Les canicules laissent les agriculteurs épuisés dans les Deux-Sèvres

Saint-Pardoux-Soutiers (Deux-Sèvres), reportage — Fin juin, la vigilance rouge est déclarée dans les Deux-Sèvres, avec des températures atteignant 40 °C à l’ombre. Les agriculteurs, déjà éprouvés par des vagues de chaleur répétées, témoignent des effets dévastateurs sur leur santé physique et mentale.

Alexis, maraîcher à la ferme de l’Âne arrosé, raconte un incident tragique : « Mon collègue Valentin voulait partir en congés, mais je l’ai trouvé par terre, à côté des serres. Il avait ressenti un malaise et s’était allongé pour s’asperger d’eau. » Malgré sa rétablissement, Alexis se sent frustré par le manque d’attention portée aux risques humains, tandis que les médias et les politiques se concentrent sur les pertes économiques.

Les témoignages d’autres agriculteurs révèlent une accumulation de fatigue et de malaises. Un sondage interne à la Confédération paysanne indique que les membres rapportent des cas de « fatigue extrême » et des préoccupations concernant leur santé mentale, certains évoquant un « burn-out climatique ».

À seulement dix minutes de tracteur de Parthenay, la ferme de l’Âne arrosé, initialement perçue comme un refuge, devient un four en plein été. Les espaces de travail et de repos, y compris les serres, atteignent des températures dépassant les 50 °C. Amandine, éleveuse bovine, souligne : « Nous sommes dans la chaleur tout le temps, il n’y a pas de répit. »

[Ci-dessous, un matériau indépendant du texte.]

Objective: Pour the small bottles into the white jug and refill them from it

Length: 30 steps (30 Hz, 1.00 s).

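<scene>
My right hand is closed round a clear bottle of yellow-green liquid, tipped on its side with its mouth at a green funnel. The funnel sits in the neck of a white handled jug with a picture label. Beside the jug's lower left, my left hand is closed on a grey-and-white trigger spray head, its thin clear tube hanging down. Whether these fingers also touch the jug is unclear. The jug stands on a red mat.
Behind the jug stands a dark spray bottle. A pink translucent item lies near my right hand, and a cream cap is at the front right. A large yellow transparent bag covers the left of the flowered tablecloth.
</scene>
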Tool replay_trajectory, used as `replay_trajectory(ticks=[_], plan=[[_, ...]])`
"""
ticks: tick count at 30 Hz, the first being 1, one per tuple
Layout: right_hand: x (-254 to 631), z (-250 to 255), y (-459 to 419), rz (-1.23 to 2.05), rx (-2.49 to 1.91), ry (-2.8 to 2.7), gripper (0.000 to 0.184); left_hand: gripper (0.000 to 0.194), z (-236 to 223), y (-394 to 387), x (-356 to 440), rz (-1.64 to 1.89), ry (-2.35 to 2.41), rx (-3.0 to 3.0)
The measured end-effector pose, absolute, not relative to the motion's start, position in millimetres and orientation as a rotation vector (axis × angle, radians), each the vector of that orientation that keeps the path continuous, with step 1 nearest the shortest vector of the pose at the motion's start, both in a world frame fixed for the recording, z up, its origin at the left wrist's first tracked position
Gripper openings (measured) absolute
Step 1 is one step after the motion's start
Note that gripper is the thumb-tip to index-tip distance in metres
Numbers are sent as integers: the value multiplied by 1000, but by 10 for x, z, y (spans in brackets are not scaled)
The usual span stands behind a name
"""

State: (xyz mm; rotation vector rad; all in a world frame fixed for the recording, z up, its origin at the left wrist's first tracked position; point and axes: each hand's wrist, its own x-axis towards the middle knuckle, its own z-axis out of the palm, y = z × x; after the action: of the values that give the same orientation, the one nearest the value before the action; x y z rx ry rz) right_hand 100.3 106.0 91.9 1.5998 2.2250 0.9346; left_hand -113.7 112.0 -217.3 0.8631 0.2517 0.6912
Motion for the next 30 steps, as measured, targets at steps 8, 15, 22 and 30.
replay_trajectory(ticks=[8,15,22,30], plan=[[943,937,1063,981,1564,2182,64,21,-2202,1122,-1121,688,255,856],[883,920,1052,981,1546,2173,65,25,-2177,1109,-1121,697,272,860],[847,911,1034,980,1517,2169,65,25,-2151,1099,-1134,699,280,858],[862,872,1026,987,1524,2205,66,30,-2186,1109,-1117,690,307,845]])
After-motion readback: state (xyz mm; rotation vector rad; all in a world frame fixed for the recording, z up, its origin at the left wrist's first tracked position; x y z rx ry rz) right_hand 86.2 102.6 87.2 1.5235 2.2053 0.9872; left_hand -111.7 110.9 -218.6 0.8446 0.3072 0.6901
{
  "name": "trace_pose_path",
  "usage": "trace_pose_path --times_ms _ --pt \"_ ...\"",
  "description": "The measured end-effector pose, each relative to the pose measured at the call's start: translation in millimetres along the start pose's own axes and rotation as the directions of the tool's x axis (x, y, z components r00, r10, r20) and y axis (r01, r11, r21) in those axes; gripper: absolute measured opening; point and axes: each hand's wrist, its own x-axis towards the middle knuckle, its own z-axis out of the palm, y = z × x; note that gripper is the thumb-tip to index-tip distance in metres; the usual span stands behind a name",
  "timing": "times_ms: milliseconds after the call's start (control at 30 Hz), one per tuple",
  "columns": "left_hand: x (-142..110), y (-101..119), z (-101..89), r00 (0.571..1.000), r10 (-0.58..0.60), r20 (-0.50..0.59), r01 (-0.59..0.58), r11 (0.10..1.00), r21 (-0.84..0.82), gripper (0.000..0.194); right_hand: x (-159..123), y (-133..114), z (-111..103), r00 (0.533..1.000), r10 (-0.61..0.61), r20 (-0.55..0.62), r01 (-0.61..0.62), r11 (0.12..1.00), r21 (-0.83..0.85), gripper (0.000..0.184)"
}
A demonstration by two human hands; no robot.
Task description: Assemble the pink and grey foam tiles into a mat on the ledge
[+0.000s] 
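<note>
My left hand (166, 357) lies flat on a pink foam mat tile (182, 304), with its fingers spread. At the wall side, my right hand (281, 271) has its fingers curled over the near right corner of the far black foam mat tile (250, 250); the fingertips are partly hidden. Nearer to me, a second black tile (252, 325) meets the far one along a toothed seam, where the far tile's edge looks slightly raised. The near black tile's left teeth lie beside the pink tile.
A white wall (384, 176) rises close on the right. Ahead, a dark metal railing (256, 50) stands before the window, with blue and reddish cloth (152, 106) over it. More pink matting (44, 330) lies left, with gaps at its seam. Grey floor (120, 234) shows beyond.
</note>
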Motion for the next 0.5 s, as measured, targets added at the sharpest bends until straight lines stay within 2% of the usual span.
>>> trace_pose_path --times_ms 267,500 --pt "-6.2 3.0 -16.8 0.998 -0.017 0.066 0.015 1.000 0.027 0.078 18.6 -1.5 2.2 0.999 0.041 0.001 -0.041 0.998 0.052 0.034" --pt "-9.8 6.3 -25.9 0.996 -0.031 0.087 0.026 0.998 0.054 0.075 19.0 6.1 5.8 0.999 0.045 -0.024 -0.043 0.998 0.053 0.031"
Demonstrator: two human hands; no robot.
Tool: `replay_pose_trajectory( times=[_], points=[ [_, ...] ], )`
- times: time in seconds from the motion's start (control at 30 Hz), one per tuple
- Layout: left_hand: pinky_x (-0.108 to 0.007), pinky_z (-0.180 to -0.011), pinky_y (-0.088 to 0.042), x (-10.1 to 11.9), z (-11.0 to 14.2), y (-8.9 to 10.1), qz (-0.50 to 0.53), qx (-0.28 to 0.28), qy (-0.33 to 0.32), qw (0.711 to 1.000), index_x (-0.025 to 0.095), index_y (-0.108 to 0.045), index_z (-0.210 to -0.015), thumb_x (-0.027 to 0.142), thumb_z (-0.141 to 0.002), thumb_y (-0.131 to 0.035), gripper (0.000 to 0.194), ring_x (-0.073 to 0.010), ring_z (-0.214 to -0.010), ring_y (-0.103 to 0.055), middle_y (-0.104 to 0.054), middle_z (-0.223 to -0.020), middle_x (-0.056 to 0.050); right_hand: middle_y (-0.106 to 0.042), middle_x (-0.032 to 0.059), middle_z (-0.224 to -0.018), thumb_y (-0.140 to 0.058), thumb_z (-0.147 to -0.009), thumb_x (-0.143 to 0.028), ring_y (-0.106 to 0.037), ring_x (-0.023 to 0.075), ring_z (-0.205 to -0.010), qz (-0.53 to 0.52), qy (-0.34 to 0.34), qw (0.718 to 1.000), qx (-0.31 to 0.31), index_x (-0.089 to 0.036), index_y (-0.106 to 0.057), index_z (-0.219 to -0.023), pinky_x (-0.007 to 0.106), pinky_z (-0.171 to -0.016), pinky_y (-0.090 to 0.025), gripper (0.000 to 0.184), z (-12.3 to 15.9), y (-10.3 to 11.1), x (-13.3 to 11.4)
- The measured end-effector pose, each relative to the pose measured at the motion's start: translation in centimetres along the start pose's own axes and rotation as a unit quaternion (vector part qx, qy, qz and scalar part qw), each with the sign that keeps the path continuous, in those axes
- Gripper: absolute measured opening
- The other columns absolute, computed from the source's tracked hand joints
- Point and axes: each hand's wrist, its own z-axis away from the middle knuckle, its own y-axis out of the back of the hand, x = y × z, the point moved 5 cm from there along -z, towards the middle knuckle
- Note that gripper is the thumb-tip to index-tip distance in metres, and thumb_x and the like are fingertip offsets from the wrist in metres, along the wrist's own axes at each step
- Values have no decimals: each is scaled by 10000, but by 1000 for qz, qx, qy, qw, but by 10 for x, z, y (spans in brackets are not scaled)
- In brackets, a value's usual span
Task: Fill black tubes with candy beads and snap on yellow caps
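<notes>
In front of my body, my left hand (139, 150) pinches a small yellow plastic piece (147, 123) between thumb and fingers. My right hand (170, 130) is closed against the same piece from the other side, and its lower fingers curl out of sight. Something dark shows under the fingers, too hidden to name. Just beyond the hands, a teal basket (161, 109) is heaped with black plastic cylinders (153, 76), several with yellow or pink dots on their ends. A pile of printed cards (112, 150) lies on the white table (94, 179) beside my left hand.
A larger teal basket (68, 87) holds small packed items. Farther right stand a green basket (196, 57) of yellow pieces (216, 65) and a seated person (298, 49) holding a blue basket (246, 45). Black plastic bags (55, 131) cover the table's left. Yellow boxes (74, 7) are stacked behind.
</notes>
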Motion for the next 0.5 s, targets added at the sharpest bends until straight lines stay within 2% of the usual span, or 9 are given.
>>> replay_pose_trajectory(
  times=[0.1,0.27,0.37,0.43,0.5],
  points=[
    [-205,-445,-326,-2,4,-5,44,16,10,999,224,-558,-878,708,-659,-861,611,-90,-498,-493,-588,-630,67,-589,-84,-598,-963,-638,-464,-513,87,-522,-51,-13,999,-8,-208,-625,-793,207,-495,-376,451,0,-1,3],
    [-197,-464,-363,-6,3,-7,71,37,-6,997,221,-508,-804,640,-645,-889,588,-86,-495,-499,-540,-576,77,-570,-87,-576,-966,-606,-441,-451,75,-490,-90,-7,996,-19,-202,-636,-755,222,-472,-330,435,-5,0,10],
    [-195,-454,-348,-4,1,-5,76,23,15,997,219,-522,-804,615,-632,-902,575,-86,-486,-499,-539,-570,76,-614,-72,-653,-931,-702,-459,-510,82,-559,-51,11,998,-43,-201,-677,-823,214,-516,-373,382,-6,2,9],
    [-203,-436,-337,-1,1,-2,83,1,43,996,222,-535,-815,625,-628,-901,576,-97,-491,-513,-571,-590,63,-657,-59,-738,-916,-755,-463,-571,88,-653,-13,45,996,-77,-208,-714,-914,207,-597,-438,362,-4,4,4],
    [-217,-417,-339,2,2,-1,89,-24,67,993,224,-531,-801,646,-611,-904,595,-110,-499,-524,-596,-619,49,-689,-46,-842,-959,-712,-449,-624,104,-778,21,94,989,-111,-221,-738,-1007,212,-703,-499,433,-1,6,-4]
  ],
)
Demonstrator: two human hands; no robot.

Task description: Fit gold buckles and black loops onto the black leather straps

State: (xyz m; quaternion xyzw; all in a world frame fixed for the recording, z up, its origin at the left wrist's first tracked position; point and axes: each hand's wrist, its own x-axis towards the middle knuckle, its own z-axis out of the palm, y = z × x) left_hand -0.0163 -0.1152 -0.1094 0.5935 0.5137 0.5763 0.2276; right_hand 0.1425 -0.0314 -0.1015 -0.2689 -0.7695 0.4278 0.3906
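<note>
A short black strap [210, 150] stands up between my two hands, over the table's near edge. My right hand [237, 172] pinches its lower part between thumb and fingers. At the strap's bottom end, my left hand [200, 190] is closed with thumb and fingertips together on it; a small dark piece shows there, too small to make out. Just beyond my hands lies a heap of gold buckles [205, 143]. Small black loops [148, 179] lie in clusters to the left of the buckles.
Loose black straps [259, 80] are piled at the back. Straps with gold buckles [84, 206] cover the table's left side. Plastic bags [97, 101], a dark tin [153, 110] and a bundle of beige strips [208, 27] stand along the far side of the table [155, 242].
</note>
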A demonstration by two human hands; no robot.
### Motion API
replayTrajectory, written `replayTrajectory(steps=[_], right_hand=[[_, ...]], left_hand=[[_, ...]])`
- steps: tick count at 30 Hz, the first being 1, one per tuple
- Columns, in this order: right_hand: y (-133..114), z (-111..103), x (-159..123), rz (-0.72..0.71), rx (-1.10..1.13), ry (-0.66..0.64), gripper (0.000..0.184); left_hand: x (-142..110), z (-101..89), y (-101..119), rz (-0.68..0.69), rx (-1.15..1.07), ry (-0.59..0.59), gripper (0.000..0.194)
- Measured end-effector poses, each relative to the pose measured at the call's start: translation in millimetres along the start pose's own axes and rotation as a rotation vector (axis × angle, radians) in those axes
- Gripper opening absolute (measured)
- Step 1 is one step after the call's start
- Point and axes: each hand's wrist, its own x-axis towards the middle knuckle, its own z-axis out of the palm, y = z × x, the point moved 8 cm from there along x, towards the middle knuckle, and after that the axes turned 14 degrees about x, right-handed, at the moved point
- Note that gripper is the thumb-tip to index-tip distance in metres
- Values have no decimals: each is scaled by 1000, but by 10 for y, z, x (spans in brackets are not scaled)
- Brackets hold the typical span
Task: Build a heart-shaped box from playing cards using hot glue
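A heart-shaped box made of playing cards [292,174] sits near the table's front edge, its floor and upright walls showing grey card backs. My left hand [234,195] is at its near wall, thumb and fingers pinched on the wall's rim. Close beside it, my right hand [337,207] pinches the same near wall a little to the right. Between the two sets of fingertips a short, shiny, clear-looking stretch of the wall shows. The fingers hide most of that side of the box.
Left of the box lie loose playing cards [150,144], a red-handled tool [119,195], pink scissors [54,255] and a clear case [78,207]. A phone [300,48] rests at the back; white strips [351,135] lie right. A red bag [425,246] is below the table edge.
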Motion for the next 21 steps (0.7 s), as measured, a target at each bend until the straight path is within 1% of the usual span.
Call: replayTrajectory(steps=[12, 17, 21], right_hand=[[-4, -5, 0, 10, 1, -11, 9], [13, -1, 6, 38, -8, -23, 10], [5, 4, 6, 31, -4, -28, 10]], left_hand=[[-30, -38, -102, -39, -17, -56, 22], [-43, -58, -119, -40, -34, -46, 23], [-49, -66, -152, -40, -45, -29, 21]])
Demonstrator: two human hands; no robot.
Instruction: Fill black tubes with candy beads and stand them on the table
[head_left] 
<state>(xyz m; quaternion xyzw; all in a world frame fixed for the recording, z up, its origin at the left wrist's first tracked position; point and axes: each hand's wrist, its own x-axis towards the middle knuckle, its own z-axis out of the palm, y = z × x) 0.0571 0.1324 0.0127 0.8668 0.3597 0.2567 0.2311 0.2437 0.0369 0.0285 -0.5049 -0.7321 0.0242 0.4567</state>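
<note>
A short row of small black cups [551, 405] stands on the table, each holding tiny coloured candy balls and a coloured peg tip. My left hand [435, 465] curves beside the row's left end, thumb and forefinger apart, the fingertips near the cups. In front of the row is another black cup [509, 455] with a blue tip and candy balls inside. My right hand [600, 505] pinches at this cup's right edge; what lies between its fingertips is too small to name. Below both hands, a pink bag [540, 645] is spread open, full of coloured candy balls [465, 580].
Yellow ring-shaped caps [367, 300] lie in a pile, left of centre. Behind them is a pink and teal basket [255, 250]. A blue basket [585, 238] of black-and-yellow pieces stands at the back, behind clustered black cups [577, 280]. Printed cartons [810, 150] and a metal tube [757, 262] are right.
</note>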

Pour prévenir les accidents, les agriculteurs adaptent leurs horaires de travail. Rémi, un maraîcher, impose des limites strictes à son personnel, interdisant les travaux sous les serres après 11 heures. Les travaux sont souvent reportés à la nuit, rendant la gestion familiale difficile.

Les conséquences de cette chaleur extrême touchent également les cultures. Rémi rapporte avoir perdu 2 500 choux après une sieste de deux heures, illustrant l’absence de répit que se permettent les agriculteurs. Amandine doit désormais fournir du foin à ses vaches, habituées à l’herbe, tandis qu’Alexis doit relancer l’arrosage toutes les deux heures pour éviter des pertes.

Cette situation soulève des inquiétudes non seulement économiques, mais aussi écologiques. Les agriculteurs constatent des effets dévastateurs sur la nature environnante, avec des animaux trouvés morts et des écosystèmes en détresse.

La Mutualité sociale agricole (MSA) a mis en place un numéro vert pour aider en cas de souffrance psychologique, mais les agriculteurs rapportent que les lignes sont souvent inaccessibles. Martial, un autre paysan, exprime son désespoir face à la situation : « Le quotidien du maraîcher en été, c’est être fatigué. Mais là, c’est insupportable. »

Contactés, la MSA et le ministère de l’Agriculture n’ont pas donné suite à nos demandes d’information.